Shakespeare gives Richard II his death speech here. "Pomfret, Pomfret! O thou bloody prison," the captive king laments in the play, "fatal and ominous to noble peers!" Whether the real Richard starved himself, was starved by his keepers, or was murdered outright by Sir Piers Exton in February 1400, the bones found a grave somewhere in this rock above the town of Pontefract. The Plantagenet King who had lost his crown to Henry IV did not leave it alive. For two and a half centuries afterward, Pontefract Castle carried his ghost. Then the English Civil War buried whatever it had not already swallowed.
The Norman knight Ilbert de Lacy received this rock from William the Conqueror around 1070, payment for his service during the Conquest. He built first in timber, then in stone, on a natural outcrop above what would become the town. The Domesday Survey of 1086 records "Ilbert's Castle" - almost certainly Pontefract. The de Lacys held it for generations, lost it briefly to Henry I when Robert de Lacy chose the wrong side in a royal succession quarrel, regained it, and watched the castle grow into one of the great fortresses of the north. Its donjon was a quatrefoil keep, a four-lobed design shared with only Clifford's Tower in York and the Chateau d'Etampes in France. Stranger still, the castle had a torre albarrana, a detached defensive tower linked by bridge - a Spanish military feature almost unknown outside the Iberian Peninsula. The Swillington Tower, as it was called, gave Pontefract's defenders enfilading fire along the north wall.

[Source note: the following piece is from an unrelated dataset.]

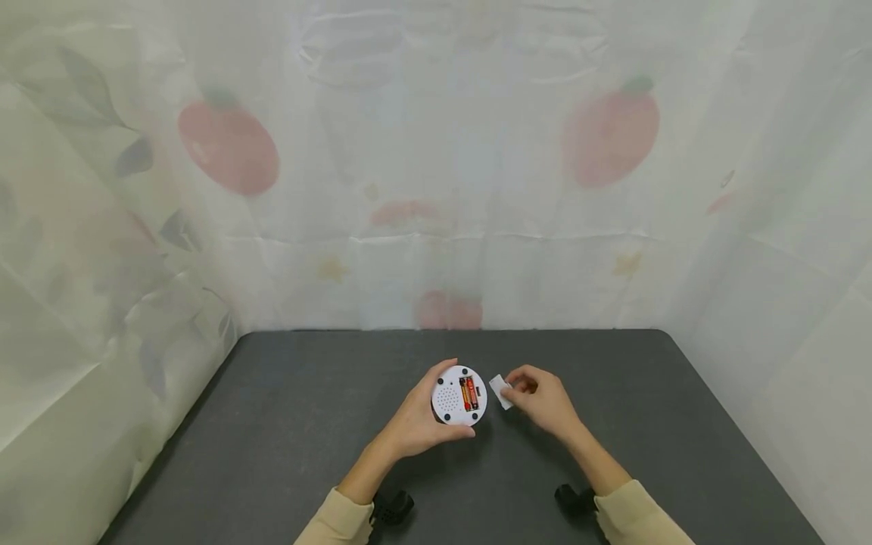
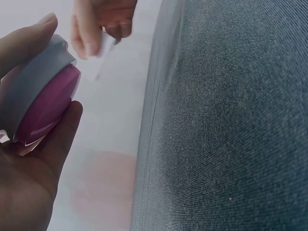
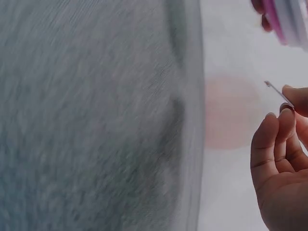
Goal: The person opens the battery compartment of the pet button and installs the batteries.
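Observation:
My left hand (image 1: 417,418) grips a round white device (image 1: 447,398) by its rim, thumb on one side and fingers on the other. Its underside faces me, with small dark feet, a patch of holes and an uncovered battery bay holding red-and-black batteries (image 1: 469,393). From the side, the left wrist view shows the device's pink face (image 2: 50,106). Just to the right of it, my right hand (image 1: 543,401) pinches a small white battery cover (image 1: 500,391) between thumb and fingers, apart from the device. In the right wrist view the cover (image 3: 278,92) appears edge-on.
Both hands are above a dark grey table (image 1: 286,424). A pale curtain (image 1: 436,166) printed with fruit hangs behind the table and along its sides. Black wrist cameras, the left one (image 1: 393,507) and the right one (image 1: 574,501), sit by the sleeve cuffs.

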### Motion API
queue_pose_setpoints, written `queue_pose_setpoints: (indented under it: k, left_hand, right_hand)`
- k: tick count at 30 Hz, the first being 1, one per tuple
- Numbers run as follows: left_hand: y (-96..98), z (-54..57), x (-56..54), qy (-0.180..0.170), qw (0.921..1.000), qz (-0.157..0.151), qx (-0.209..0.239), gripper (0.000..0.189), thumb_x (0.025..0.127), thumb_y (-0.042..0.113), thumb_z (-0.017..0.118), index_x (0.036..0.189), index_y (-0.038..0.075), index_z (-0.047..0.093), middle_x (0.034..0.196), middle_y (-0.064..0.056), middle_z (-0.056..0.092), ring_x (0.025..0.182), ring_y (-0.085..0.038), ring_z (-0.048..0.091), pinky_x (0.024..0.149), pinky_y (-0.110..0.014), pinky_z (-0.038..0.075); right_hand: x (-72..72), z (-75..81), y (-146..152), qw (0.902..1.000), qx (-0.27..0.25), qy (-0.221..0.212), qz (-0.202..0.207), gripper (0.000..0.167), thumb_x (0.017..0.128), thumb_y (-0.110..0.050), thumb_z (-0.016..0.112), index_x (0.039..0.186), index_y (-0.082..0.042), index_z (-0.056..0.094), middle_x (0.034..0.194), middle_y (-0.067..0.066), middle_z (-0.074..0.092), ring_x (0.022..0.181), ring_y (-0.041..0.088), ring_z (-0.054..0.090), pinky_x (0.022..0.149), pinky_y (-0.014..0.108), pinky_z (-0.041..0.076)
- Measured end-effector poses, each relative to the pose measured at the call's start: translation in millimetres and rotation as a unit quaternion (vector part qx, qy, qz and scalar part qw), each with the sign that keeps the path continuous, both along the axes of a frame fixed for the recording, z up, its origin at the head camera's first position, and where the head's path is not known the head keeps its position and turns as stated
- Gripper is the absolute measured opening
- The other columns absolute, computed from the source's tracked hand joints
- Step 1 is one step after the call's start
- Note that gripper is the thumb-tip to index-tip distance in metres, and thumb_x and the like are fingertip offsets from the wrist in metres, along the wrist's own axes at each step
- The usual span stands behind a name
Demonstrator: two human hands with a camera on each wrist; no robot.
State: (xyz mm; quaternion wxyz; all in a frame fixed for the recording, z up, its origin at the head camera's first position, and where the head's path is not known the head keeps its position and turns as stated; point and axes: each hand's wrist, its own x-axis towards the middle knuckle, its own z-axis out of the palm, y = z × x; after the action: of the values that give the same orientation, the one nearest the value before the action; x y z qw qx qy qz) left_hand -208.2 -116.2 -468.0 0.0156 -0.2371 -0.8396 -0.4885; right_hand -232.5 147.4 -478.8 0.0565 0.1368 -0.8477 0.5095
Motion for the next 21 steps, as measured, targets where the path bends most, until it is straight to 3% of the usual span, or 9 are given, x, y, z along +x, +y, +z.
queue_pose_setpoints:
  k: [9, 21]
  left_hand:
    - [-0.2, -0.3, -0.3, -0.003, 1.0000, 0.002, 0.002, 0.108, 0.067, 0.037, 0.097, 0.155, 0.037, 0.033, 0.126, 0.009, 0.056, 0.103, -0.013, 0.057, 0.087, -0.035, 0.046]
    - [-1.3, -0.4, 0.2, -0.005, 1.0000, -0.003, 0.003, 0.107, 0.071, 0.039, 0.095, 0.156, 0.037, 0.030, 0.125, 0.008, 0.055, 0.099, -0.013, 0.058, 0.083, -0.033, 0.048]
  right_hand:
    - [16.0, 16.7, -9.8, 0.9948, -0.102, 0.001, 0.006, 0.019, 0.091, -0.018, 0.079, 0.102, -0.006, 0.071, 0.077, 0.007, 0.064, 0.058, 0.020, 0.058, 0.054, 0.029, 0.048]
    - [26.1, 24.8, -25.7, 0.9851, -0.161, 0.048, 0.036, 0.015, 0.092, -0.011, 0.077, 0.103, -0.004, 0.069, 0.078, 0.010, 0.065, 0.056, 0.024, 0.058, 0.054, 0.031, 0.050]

When the English Civil War broke out in 1642, Pontefract was Royalist and stubbornly so. Parliament's troops first arrived in December 1644 and dug in for the long work of starving the garrison out. They mined the walls, brought up artillery, and brought down the Piper Tower. In March 1645 Marmaduke Langdale, 1st Baron Langdale of Holme, rode in with Royalist reinforcements and the Parliamentarian army withdrew. The second siege began almost immediately. This time the garrison held until July, when news of Charles I's defeat at Naseby reached them and they surrendered. Parliament held the castle through 1648 - until a small party of Royalists slipped inside, retook it from within, and made Pontefract a base for raids against the surrounding country. Oliver Cromwell himself rode north to settle the matter. The final siege began in November 1648. Charles I was executed in London in January 1649. Still the garrison held.
Colonel Morrice eventually surrendered to Major General John Lambert on 24 March 1649. The townspeople of Pontefract had had enough. Three sieges had impoverished and depopulated their town. They petitioned the grand jury at York, and Lambert backed them. On 27 March Parliament gave the order: Pontefract Castle should be "totally demolished & levelled to the ground," and its materials sold off. The work of slighting was thorough. What had been one of the most impressive castles in Yorkshire became a heap of rubble and a few ragged walls. Pontefract cakes - the little black liquorice discs the town has made since the seventeenth century - kept the castle's silhouette on their seal long after the towers themselves were gone.
What survives now is mostly outline. The earthworks of inner and outer baileys. A twelfth-century section of curtain wall. The postern gate of the Piper Tower, with the foundations of its chapel. The mound where the quatrefoil donjon stood. The bases of the Great Gate's fourteenth-century semi-circular towers. Visitors can still descend into the eleventh-century cellars carved into the rock, which the Civil War garrisons used for powder and shot. In 2019, on Yorkshire Day, Wakefield Council and Historic England completed a long restoration that removed Pontefract from the Heritage At Risk register. The DigVentures excavations of 2019-20 in the drawbridge pit turned up musket balls from the sieges and mason's marks from the medieval builders, fingerprints across centuries on the same handful of stones.
Pontefract Castle ruins sit at 53.70 degrees north, 1.30 degrees west, on a rocky knoll east of Pontefract town centre in West Yorkshire, near the M62/A1 interchange. The site is small but the bailey earthworks and the line of the inner curtain wall are recognizable from altitude against the surrounding urban fabric. Recommended viewing altitude: 2,000 to 3,500 feet AGL. Leeds Bradford Airport (EGNM) is 21 nautical miles to the northwest. Doncaster Sheffield (EGCN, former RAF Finningley) lies 17 nm south-southeast. The town centre's All Saints' Church, just west of the castle rock, makes a good visual reference.